Former Rep. Doug Collins won’t enter Georgia Senate race
Former Rep. Doug Collins (R-Ga.) said Monday that he won’t be running for any office this election cycle, ending speculation that he could mount another Senate bid after falling short in 2020.
Collins likely would have been the most prominent Republican to challenge Sen. Raphael Warnock (D-Ga.) had he chosen to run in the 2022 midterm cycle.
“I am announcing today that I will not be a candidate for any office in the next election cycle,” Collins said in a statement posted to social media.
But Collins indicated he doesn’t plan to leave politics altogether at this point.
“For those who may wonder, this is goodbye for now, but probably not forever. I do plan on staying involved in shaping our conservative message to help Republicans win back the House and the Senate and help more strong conservative candidates get elected here in Georgia,” Collins said.
I’m announcing today that I will not be a candidate for any office in the next election cycle. Read more ⬇️ pic.twitter.com/IruVtnjZl7
— Doug Collins (@RepDougCollins) April 26, 2021
Collins fell short in his Senate campaign last year, coming in third place in the all-party primary behind Warnock and former Sen. Kelly Loeffler (R-Ga.). Warnock went on to defeat Loeffler in one of two runoff elections that put both of Georgia’s Senate seats in Democratic hands.

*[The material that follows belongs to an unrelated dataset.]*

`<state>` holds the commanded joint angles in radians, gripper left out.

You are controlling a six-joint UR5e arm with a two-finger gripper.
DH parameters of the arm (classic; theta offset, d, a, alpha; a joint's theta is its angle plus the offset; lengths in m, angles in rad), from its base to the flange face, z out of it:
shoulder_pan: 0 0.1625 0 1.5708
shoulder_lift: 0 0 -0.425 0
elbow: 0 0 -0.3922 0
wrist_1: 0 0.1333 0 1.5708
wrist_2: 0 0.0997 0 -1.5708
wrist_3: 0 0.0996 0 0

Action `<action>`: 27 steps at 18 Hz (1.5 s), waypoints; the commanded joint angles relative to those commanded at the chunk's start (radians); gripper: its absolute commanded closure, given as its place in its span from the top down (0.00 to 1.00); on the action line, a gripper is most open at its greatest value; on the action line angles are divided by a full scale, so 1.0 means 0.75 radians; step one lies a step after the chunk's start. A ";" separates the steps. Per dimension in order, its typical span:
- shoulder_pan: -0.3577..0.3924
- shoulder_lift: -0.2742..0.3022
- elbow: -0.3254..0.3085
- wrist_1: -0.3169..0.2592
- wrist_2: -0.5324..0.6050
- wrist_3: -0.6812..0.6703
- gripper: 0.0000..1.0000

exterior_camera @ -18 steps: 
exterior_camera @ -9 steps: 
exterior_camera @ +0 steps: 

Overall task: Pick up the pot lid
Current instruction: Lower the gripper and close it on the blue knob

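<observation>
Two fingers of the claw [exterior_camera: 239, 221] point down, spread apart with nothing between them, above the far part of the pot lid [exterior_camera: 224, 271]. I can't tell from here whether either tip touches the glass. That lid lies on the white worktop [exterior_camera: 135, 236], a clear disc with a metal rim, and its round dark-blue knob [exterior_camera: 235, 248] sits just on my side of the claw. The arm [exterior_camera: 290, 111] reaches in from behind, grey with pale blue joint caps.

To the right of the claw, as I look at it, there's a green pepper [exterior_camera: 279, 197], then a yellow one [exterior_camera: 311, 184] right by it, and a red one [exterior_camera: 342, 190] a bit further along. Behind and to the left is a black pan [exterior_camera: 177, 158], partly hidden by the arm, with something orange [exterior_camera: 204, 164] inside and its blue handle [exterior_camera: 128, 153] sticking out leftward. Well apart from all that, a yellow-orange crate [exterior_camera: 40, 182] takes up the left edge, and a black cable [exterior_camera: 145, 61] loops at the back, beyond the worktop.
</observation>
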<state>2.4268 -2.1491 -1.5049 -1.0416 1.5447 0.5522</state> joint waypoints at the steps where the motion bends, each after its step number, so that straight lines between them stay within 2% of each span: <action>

Before running for Senate, Collins served as the top Republican on the House Judiciary Committee during former President Trump’s first impeachment.
Georgia, a traditionally red state that went blue in 2020 for the first time in decades, is a focus for Republicans heading into 2022.
One poll conducted last month found that Collins had the most support for a Senate campaign among three potential rivals. Collins polled at 35 percent, over former NFL and University of Georgia running back Herschel Walker’s 27 percent, Loeffler’s 22 percent and Rep. Marjorie Taylor Greene’s (R-Ga.) 7 percent.
Warnock will be up for reelection again next year in a closely-watched race that will likely determine which party controls what’s currently an evenly divided Senate.
Trump also floated Collins as a potential GOP challenger against Georgia Gov. Brian Kemp in December.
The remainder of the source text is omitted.